- [WHAT TO WORK ON]: In the data below, find the line that contains "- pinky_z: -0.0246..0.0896" and the line that contains "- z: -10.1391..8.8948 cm". Copy both, plus every line between them, exactly.
BEGIN DATA SEGMENT
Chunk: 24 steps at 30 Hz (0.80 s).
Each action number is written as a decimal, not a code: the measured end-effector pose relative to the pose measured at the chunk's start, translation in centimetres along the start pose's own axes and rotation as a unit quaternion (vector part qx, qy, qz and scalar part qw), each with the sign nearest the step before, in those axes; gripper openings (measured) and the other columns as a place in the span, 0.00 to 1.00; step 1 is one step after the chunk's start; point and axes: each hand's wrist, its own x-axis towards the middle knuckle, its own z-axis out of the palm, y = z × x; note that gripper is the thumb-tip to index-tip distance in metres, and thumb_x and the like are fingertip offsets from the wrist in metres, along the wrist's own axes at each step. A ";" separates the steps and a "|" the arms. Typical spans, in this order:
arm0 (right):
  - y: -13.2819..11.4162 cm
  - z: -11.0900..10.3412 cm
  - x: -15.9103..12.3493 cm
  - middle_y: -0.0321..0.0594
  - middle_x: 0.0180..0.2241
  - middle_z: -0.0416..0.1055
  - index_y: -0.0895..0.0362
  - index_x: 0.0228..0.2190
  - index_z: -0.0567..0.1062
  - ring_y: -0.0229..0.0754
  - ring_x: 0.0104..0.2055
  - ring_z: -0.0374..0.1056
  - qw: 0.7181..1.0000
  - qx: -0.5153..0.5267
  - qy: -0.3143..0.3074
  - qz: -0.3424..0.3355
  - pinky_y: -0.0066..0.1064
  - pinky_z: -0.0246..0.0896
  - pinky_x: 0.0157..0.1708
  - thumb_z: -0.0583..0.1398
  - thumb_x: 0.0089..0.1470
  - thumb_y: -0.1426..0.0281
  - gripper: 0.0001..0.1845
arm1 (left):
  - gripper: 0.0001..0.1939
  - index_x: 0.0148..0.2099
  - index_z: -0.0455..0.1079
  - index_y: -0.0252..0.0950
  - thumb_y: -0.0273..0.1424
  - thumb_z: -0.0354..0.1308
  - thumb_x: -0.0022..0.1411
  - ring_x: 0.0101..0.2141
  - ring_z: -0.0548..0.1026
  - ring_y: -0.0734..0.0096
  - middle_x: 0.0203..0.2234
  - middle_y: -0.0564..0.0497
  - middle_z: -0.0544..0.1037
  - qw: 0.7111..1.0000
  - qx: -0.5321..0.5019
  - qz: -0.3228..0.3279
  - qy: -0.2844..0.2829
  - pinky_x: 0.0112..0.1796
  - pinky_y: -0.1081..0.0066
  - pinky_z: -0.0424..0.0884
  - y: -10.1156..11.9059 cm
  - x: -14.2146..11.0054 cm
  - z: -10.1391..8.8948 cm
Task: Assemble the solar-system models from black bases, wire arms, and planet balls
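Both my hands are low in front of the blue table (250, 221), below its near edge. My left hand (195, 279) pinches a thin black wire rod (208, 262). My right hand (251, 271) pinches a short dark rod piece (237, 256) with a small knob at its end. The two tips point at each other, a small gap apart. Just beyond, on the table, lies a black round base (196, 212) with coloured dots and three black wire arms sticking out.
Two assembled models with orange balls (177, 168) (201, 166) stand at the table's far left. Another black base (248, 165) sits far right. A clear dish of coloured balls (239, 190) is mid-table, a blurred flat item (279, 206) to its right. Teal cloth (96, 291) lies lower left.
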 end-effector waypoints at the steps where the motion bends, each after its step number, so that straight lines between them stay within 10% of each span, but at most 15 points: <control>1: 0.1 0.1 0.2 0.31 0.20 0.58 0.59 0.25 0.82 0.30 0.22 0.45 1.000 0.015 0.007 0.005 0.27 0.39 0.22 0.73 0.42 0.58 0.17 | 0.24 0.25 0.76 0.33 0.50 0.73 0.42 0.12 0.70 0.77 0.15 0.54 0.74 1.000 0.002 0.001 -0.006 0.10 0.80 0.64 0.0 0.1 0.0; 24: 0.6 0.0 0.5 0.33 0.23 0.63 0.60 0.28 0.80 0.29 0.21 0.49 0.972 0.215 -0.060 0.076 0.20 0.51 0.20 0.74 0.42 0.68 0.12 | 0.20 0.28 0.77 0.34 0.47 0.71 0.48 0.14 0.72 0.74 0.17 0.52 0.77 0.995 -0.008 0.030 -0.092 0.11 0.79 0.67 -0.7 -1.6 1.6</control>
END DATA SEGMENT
- [WRITTEN RESPONSE]:
  - pinky_z: -0.0246..0.0896
  - pinky_x: 0.0157..0.1708
  - thumb_z: -0.0583..0.1398
  - thumb_x: 0.0089..0.1470
  - thumb_y: -0.1426..0.0281
  - gripper: 0.0001..0.1845
arm1 (left):
  - gripper: 0.0001..0.1939
  - index_x: 0.0148..0.2099
  - index_z: -0.0455..0.1079
  - index_y: -0.0252..0.0950
  - thumb_y: -0.0273..0.1424
  - thumb_z: -0.0354..0.1308
  - thumb_x: -0.0022..0.1411
  - ring_x: 0.0101..0.2141
  - ring_z: -0.0548..0.1026
  - ring_y: -0.0734..0.0096
  - middle_x: 0.0203..0.2234
  - middle_y: -0.0564..0.0497
  - middle_z: -0.0544..0.1037
  - qw: 0.7111..1.0000
  - qx: -0.5321..0.5019
  - qz: -0.3228..0.3279
  - qy: -0.2844..0.2829
  - pinky_x: 0.0112..0.1796
  - pinky_y: -0.1081..0.0066
  - pinky_z: -0.0424..0.0884
  - y: -10.1156..11.9059 cm
  - x: -14.2146..11.0054 cm
  - z: -10.1391..8.8948 cm

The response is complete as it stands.